In the actual meeting with Nayef, Abdullah reportedly offered him his cell phone on the pretext that Nayef would discuss the Saudi amnesty plan with other Al Qaeda terrorists back in Yemen. This, the Saudi press theorized, was the signal for said terrorists in Yemen that Abdullah was close enough to Nayef and they should dial the number of the cell phone trigger for the bomb in Abdullah’s colon. The resulting explosion nicked two of Nayef’s fingers, which required some bandaging, and that was it for injuries to the target.
The wounded fingers are a little odd. I’m speculating that Abdullah must have read the Department of Homeland Security website about the severe limitations of ass bombs and was trying to maximize the lethality of his weapon by dropping his pants, turning around and aiming his sphincter at Nayef. Nayef then raised his hand as if to shield himself, exclaiming, “No! Don’t shoot!”, and at that moment the terrorists in Yemen speed dialed the ass bomb. The explosion, now having directionality, ejected the cell phone trigger and other bomb parts with sufficient force to injure the royal hand.
That’s just what I’m guessing. The most interesting part of the story is that Saudi Arabia had an amnesty program for terrorists.

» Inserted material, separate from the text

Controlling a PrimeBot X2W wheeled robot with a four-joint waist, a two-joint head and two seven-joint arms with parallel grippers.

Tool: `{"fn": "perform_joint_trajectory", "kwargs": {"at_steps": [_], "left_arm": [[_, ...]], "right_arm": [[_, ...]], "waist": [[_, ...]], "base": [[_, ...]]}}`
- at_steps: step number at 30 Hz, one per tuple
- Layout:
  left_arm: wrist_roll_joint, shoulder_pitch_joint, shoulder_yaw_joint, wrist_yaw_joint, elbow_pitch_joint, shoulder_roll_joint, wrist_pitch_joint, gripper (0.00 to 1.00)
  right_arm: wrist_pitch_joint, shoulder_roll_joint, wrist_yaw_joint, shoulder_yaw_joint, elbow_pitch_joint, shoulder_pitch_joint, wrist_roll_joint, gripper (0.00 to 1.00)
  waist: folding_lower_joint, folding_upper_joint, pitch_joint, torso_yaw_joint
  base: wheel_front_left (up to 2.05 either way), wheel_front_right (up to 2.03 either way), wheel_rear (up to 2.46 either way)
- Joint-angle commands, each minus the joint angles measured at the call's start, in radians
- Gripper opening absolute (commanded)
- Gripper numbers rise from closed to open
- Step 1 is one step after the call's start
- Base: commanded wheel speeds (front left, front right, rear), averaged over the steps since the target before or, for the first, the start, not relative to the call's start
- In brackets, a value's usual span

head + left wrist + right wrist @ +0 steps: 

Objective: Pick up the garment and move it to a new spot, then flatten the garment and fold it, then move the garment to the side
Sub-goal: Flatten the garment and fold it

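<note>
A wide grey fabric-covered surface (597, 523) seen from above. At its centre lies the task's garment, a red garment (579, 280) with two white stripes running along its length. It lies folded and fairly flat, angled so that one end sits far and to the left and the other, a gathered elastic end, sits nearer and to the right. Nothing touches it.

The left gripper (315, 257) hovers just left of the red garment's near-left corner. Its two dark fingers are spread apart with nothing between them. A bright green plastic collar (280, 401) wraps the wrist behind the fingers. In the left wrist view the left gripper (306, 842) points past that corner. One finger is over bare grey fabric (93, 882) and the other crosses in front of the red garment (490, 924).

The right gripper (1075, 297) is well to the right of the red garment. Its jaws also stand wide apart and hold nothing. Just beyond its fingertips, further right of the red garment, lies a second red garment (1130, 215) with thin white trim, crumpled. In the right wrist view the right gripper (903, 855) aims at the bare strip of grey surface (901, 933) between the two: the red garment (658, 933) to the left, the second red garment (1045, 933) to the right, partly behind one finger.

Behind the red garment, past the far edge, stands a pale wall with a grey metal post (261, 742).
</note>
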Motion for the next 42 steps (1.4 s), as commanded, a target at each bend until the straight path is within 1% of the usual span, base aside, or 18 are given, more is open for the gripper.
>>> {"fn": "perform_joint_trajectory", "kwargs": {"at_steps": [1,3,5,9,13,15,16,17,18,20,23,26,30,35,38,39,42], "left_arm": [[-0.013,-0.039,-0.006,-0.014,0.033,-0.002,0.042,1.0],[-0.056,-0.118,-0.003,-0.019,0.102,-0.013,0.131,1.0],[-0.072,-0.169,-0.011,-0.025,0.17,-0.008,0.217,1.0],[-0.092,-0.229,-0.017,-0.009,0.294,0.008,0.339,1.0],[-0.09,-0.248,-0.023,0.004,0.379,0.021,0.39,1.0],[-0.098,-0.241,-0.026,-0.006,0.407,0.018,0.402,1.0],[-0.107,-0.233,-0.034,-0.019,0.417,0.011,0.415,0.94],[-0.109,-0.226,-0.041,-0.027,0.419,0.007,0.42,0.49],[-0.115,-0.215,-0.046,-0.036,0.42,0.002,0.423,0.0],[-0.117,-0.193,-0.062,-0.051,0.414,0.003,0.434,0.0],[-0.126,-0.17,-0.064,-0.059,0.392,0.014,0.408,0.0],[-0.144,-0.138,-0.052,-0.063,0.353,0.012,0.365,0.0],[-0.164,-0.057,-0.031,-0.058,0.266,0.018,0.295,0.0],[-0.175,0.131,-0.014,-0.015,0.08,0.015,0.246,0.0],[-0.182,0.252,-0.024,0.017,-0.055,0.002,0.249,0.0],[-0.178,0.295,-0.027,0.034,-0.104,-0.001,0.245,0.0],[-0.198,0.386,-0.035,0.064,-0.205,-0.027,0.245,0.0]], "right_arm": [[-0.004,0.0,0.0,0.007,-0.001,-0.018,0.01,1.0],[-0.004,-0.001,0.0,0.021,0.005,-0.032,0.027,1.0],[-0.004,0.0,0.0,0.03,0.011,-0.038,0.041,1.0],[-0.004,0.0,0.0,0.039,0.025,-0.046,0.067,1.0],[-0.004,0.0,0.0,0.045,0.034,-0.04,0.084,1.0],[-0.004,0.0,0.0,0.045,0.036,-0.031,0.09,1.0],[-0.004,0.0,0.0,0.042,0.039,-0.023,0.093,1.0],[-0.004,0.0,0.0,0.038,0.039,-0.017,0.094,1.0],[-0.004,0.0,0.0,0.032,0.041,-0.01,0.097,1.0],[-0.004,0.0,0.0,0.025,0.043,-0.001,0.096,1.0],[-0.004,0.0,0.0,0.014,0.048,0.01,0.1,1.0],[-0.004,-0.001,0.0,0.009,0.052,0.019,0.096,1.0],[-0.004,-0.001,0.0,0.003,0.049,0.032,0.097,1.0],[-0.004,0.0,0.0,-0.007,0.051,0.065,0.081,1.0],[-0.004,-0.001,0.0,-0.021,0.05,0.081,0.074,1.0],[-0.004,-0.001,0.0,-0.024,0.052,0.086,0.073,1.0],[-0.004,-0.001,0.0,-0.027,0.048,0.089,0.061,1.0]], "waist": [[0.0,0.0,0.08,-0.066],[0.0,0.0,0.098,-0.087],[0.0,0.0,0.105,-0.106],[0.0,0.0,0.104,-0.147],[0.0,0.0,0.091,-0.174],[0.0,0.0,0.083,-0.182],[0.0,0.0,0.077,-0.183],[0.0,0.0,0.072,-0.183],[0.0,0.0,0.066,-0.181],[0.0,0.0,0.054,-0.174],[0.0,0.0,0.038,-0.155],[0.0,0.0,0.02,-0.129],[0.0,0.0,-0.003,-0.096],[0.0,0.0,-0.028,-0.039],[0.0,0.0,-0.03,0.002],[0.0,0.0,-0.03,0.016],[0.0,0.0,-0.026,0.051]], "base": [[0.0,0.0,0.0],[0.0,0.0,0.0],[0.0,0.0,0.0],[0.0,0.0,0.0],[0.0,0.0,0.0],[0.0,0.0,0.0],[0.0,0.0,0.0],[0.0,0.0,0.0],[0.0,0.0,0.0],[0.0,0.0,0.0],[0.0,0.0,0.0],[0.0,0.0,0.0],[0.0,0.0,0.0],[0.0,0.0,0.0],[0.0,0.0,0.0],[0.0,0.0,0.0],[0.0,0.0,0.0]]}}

Al Qaeda reportedly wanted to assassinate Nayef because so many members had left the group for Nayef’s amnesty deal. Imagine that. You’re a young terrorist and you have a choice between staying in a group that wants to put a bomb up your ass for no practical purpose whatever, or you could join a government that promises you a house, a job, a chance to watch your children grow up, and all you have to do is swear on the Koran that you’ll refrain from terrorism in the future.

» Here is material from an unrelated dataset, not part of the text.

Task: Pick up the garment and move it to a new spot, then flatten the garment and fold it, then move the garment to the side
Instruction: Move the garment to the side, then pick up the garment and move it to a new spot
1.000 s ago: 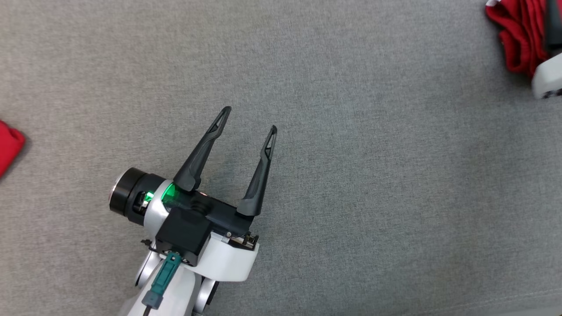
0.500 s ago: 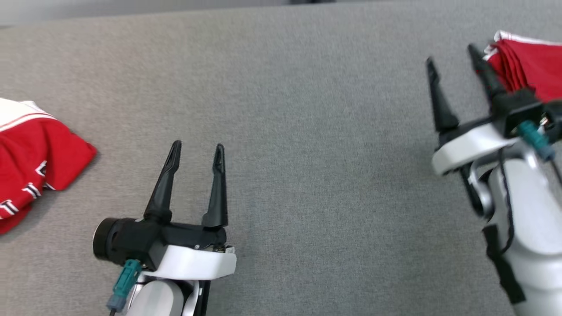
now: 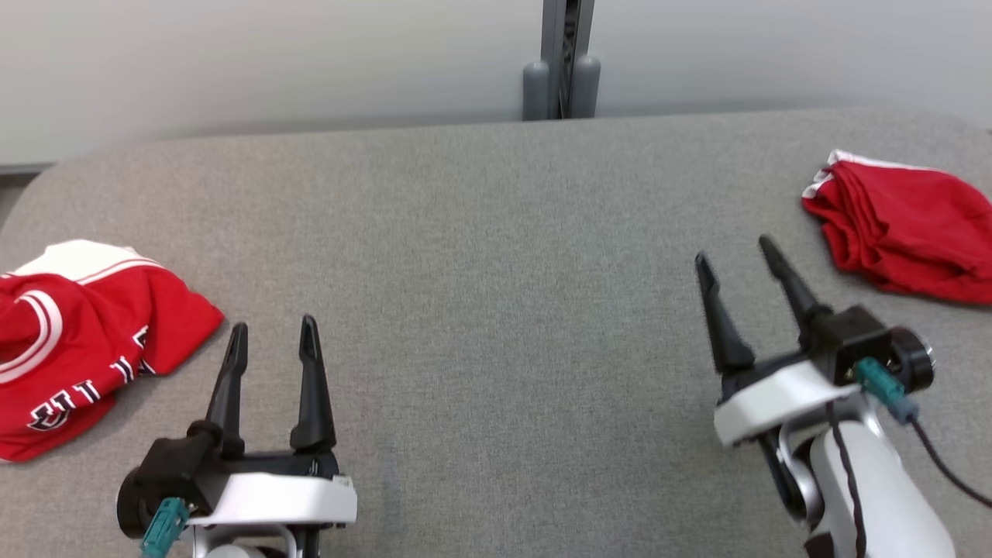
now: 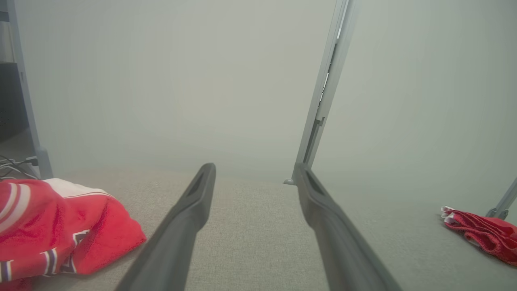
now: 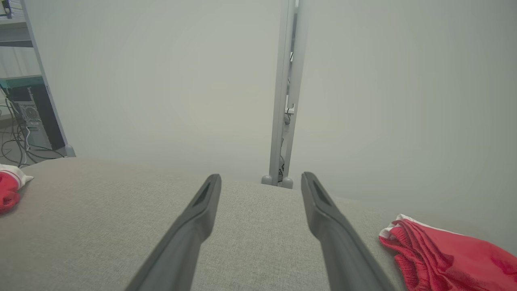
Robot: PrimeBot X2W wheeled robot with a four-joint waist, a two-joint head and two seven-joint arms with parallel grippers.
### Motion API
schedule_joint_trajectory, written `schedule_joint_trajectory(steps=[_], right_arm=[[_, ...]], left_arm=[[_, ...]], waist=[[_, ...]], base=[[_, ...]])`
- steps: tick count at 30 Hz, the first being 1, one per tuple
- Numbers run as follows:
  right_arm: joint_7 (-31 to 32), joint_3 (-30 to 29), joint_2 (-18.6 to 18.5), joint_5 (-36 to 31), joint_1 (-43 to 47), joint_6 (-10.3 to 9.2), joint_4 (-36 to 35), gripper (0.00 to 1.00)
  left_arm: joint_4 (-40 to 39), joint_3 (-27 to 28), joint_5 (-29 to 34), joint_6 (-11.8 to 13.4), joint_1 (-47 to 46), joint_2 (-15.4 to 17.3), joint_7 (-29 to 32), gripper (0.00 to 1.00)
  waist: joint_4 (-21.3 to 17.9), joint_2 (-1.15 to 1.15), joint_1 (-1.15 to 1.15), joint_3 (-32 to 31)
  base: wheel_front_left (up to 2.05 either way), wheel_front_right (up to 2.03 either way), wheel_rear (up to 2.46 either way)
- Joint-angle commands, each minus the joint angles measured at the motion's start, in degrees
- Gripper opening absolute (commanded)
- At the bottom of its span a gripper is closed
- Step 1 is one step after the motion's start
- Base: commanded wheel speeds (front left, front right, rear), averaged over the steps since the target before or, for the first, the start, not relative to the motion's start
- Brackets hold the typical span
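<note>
- Across the grey bench (image 3: 496,232) I read this as a pause between rounds: nothing is held, and the pick-up step looks like the one in hand.
- At its left edge lies the lettered garment (image 3: 85,349), red with white trim, crumpled in a heap just beside my left end effector (image 3: 273,329). I take it for the piece to lift next, though I can't be certain.
- Over at the right edge, the bundled garment (image 3: 899,229) sits in loose folds, near the right end effector (image 3: 736,249) but apart from it. It looks already set aside.
- Both end effectors hover with fingers spread apart and empty.
- Next move, as I judge it: swing the left arm toward the heap, pinch a top ridge of cloth, and carry it to the bench's middle.
- Nothing stands between them, and the grey post (image 3: 559,70) by the far wall is well apart. My worry is grabbing several layers at once.
</note>
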Motion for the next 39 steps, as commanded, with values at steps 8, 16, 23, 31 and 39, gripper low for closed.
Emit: schedule_joint_trajectory(steps=[8, 16, 23, 31, 39], right_arm=[[-0.1, -0.4, 0.8, 0.6, 9.1, 0.02, -2.0, 1.00], [-0.1, -2.6, 1.3, 1.3, 14.1, 0.02, -4.4, 1.00], [-0.1, -3.0, 1.3, 2.3, 17.1, 0.02, -6.2, 1.00], [-0.1, -2.8, 1.4, 2.3, 17.1, 0.02, -6.8, 1.00], [-0.1, -2.4, 1.3, 2.1, 17.9, 0.02, -7.0, 1.00]], left_arm=[[4.8, 2.8, 0.7, -3.6, 3.4, 0.1, -0.2, 1.00], [8.3, 4.5, 4.2, -6.4, 5.2, 0.1, -0.2, 1.00], [8.9, 4.9, 3.5, -6.2, 5.9, 0.1, -0.2, 1.00], [9.0, 4.7, 2.3, -5.9, 5.8, 0.1, -0.2, 1.00], [8.5, 3.9, 2.4, -5.6, 5.3, 0.1, -0.2, 1.00]], waist=[[-0.3, 0.00, 0.00, -5.0], [-1.1, 0.00, 0.00, -5.9], [-1.5, 0.00, 0.00, -6.2], [-1.9, 0.00, 0.00, -5.9], [-1.6, 0.00, 0.00, -6.0]], base=[[0.00, 0.00, 0.00], [0.00, 0.00, 0.00], [0.00, 0.00, 0.00], [0.00, 0.00, 0.00], [0.00, 0.00, 0.00]])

Do any of these White House counter terrorism experts so favored in the corporate media know anyone in Saudi Arabia?
Yeah, it’s completely impractical. We could never tell our soldiers in Afghanistan to put down their guns and start building homes and schools and hospitals for the Taliban. If we offered the Taliban jobs and a chance to watch their children grow up, we’d be creating a nanny state. The Russians tried that in Afghanistan, and look what happened to them.
As it is, the United States has had a week of stories in the corporate media about Islamic ass bombing. In all of human history, there is one guy who may or may not have put a bomb in his own ass in hopes in killing someone, and it didn’t work. Even if the few dozen remaining members of Al Qaeda all decided to put a bomb in their ass, they would be a threat only to themselves.

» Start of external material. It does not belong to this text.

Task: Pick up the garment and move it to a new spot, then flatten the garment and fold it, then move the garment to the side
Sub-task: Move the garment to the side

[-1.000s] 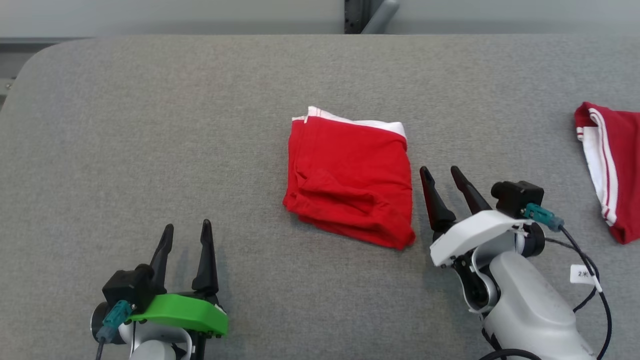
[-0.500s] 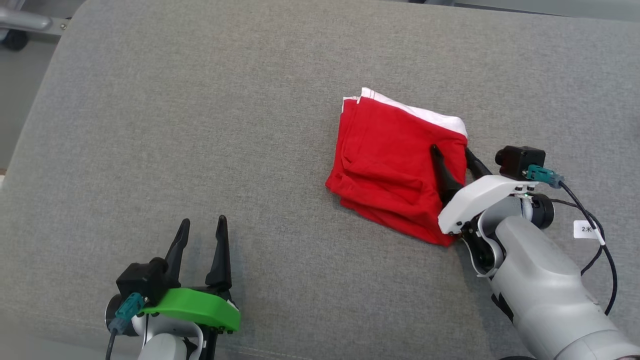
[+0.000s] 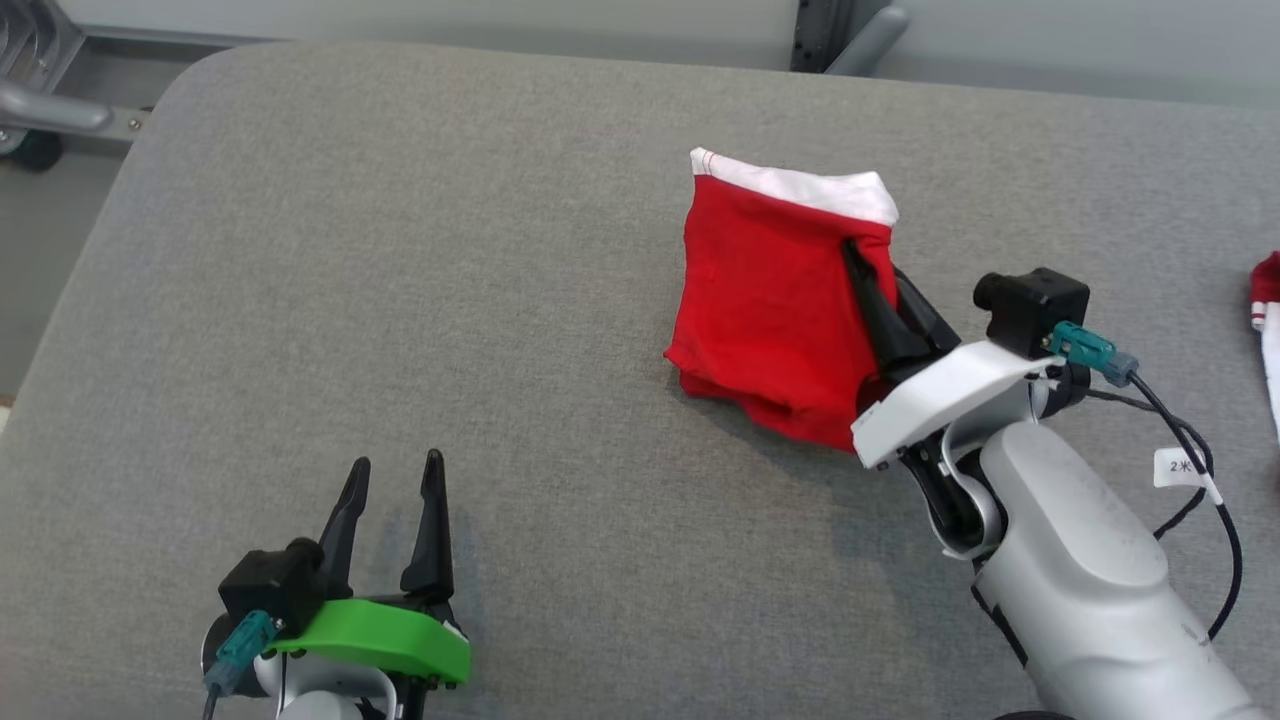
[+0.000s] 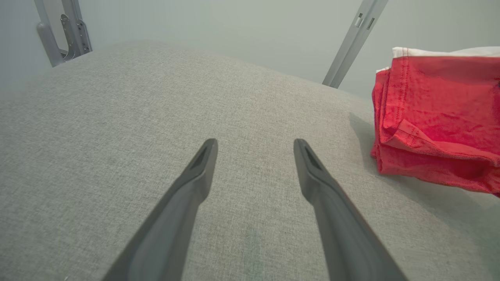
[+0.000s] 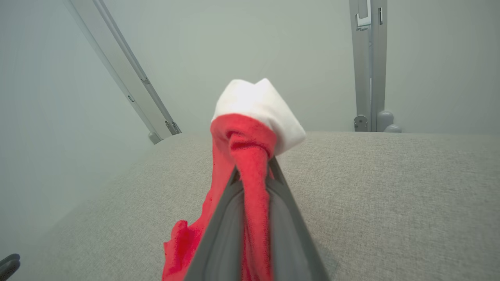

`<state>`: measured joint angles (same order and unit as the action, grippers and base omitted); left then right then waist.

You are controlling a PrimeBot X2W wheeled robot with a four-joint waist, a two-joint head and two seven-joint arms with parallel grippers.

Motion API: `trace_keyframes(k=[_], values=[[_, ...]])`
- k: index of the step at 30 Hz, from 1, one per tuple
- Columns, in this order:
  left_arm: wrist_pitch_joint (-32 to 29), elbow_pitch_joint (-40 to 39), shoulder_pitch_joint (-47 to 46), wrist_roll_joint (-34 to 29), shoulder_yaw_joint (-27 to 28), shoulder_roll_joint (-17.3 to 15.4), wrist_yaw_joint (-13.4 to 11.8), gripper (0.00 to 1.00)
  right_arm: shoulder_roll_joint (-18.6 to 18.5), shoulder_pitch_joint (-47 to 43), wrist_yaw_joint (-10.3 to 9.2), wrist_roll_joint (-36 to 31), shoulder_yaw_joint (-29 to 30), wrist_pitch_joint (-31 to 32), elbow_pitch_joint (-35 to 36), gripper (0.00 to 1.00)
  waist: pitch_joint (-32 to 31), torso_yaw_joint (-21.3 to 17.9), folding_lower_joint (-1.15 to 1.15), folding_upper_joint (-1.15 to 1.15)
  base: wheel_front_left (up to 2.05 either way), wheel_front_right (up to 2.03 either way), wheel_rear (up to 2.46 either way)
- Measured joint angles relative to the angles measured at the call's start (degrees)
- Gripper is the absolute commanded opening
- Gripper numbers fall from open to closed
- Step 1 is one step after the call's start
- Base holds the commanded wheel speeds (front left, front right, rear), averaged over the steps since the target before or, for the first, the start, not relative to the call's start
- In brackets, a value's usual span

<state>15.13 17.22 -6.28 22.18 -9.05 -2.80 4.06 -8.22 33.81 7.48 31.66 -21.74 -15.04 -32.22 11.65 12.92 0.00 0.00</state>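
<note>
The garment [image 3: 765,300] is folded red cloth with a white band along its top edge. It hangs lifted at its right side, its lower left still near the grey surface. My right gripper [image 3: 872,265] is shut on the garment's right edge, just under the white band. In the right wrist view the red cloth [image 5: 250,171] is pinched between the two fingers, the white band bunched above them. My left gripper [image 3: 392,478] stands open over bare surface at the lower left, well apart from the garment [image 4: 437,117], nothing between its fingers [image 4: 195,183].
The grey padded table [image 3: 400,250] has a rounded far-left corner. A second red and white piece of clothing [image 3: 1268,320] lies at the right edge. Metal frame bars [image 3: 60,110] stand beyond the table's far left, another post [image 3: 850,40] behind it.
My right gripper reached onto the garment's right edge, closed on it and lifted that side off the table. The head camera has shifted. The left gripper stays open and still.
</note>
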Motion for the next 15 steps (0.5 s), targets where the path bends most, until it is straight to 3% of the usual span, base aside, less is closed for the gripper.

What purpose, then, could all these stories about Islamic ass bombers possibly have? Well, the Transportation Security Administration wants to put some fear back in airline passengers, who are on the verge of rebellion about airport pat-downs and radioactive scanning machines. And the two major parties want to put some fear back in the voters, who are on the verge of rebellion about having a choice–again–between two empty suits who lie for Wall Street.
Finally, compare all the stories in the corporate media on the imminent threat of Islamic ass bombing with all the stories about the recently released report by the AFL-CI0 on workplace deaths. According the Department of Labor, 13 Americans die every day on the job, which came to 4690 in 2010. Another 50,000 die from occupational diseases. Tens of thousands of other Americans die from water pollution, air pollution, dangerous products and job-induced despair.
There were almost no stories on all those deaths.
Hypothetically, what if all those work-related deaths were caused by a tiny terrorist group that was motivated by criminal indifference, active malice and overwhelming greed? Hypothetically, lets call this terrorist group the “1%.” Suppose further that the corporate media gave an enormous amount of time and space to the non-existent imminent threat of Islamic ass bombing and no time or space to the 1% killing tens of thousands of Americans every year. Who would you say, hypothetically, the corporate media was working for?
Let’s get Brian Ross on that story right away.